◆ WHAT NEEDS TO BE DONE:
Without any images, write the data out exactly as it appears.

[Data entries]
-=-=-
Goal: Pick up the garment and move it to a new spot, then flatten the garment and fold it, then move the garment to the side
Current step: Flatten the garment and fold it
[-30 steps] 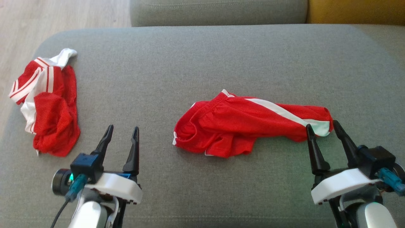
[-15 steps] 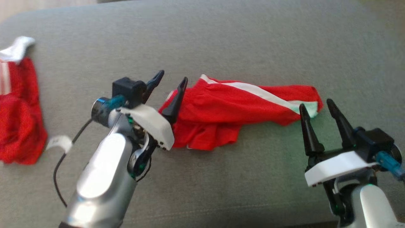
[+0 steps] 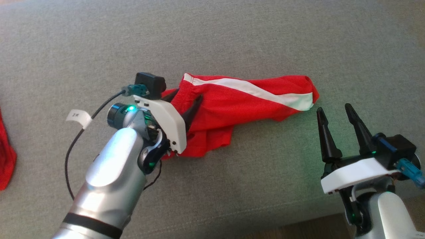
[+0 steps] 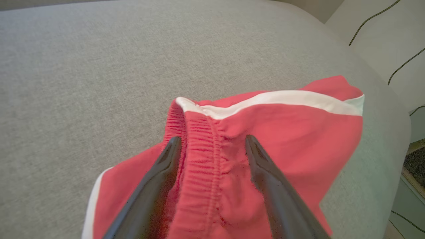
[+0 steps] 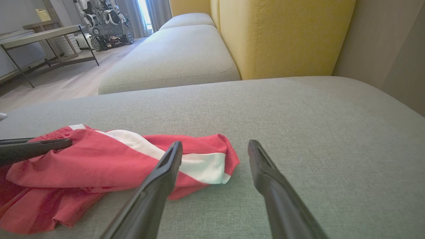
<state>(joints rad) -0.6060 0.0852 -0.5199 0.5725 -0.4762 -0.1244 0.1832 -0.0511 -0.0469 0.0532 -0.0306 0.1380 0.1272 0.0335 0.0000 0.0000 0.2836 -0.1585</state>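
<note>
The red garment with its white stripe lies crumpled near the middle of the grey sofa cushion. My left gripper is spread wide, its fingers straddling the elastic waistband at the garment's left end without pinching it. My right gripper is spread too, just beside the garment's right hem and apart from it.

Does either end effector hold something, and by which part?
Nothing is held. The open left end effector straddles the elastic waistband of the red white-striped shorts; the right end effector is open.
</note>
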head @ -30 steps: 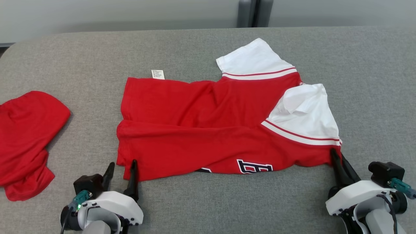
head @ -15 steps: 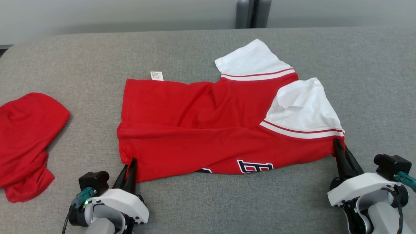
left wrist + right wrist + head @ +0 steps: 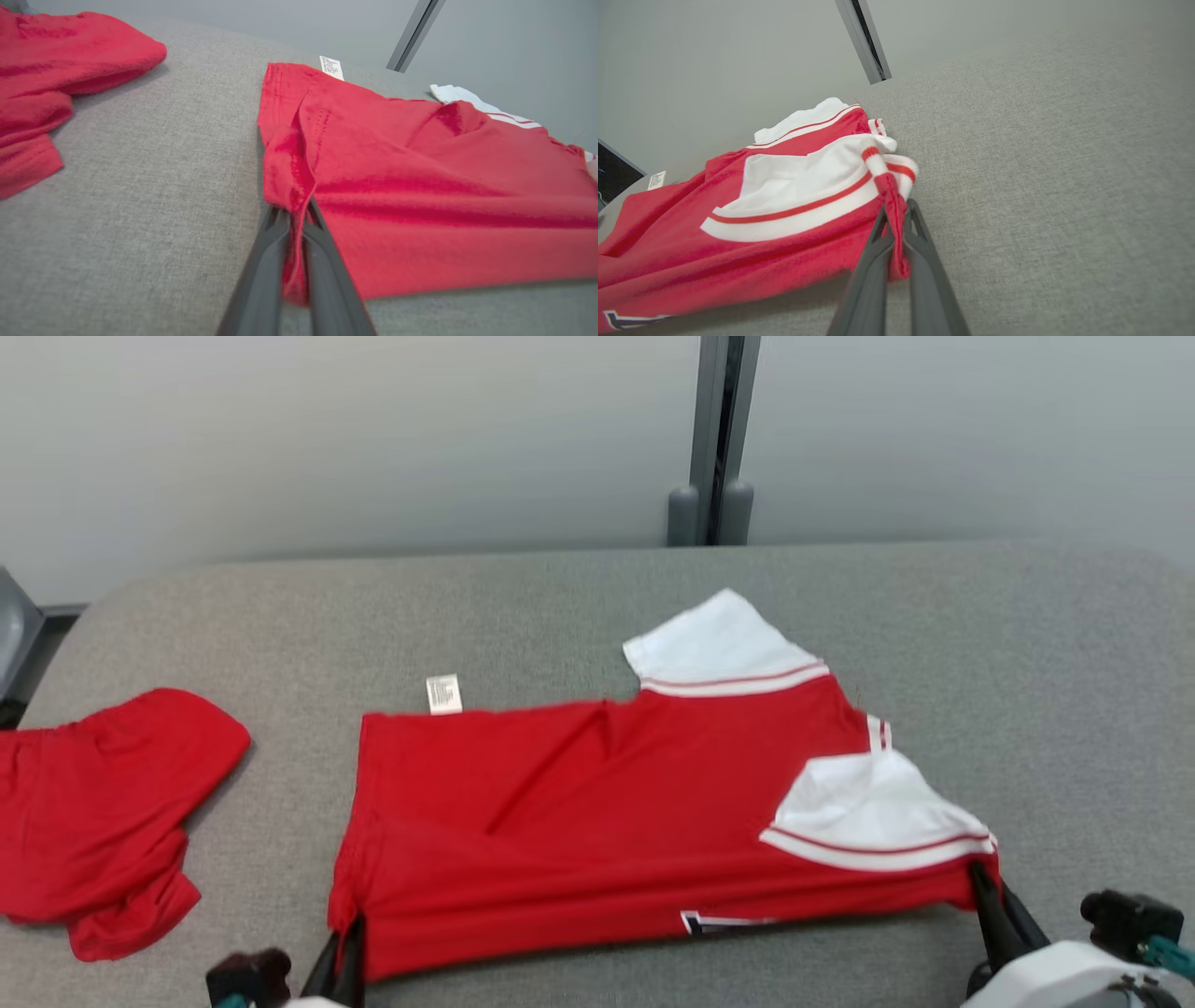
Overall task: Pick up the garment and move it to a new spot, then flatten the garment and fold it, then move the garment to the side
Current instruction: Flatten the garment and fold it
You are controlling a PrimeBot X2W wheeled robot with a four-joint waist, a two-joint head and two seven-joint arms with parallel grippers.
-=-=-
◆ SOLUTION FOR THIS EXERCISE:
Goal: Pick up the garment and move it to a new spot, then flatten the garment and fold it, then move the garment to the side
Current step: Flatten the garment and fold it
[-30 steps] 
[-15 steps] 
[+0 steps] 
[+0 steps] 
[+0 steps] 
<state>(joints rad) -0.6060 0.0852 -0.5199 0.5725 -0.4762 -0.1244 0.1832 -0.0511 -0.0469 0.0532 -0.0306 0.1380 0.1272 0.0335 0.0000 0.0000 0.2836 -0.1585</state>
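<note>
The red garment with its white stripe lies crumpled near the middle of the grey sofa cushion. My left gripper is spread wide, its fingers straddling the elastic waistband at the garment's left end without pinching it. My right gripper is spread too, just beside the garment's right hem and apart from it.

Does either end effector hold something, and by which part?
Nothing is held. The open left end effector straddles the elastic waistband of the red white-striped shorts; the right end effector is open.
</note>
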head @ -30 steps: 
head @ -15 steps: 
left wrist + right wrist + head @ +0 steps: 
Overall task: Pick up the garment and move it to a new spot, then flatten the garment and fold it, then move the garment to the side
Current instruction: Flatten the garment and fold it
You are controlling a PrimeBot X2W wheeled robot with a four-joint waist, a two-joint head and two seven-joint arms with parallel grippers.

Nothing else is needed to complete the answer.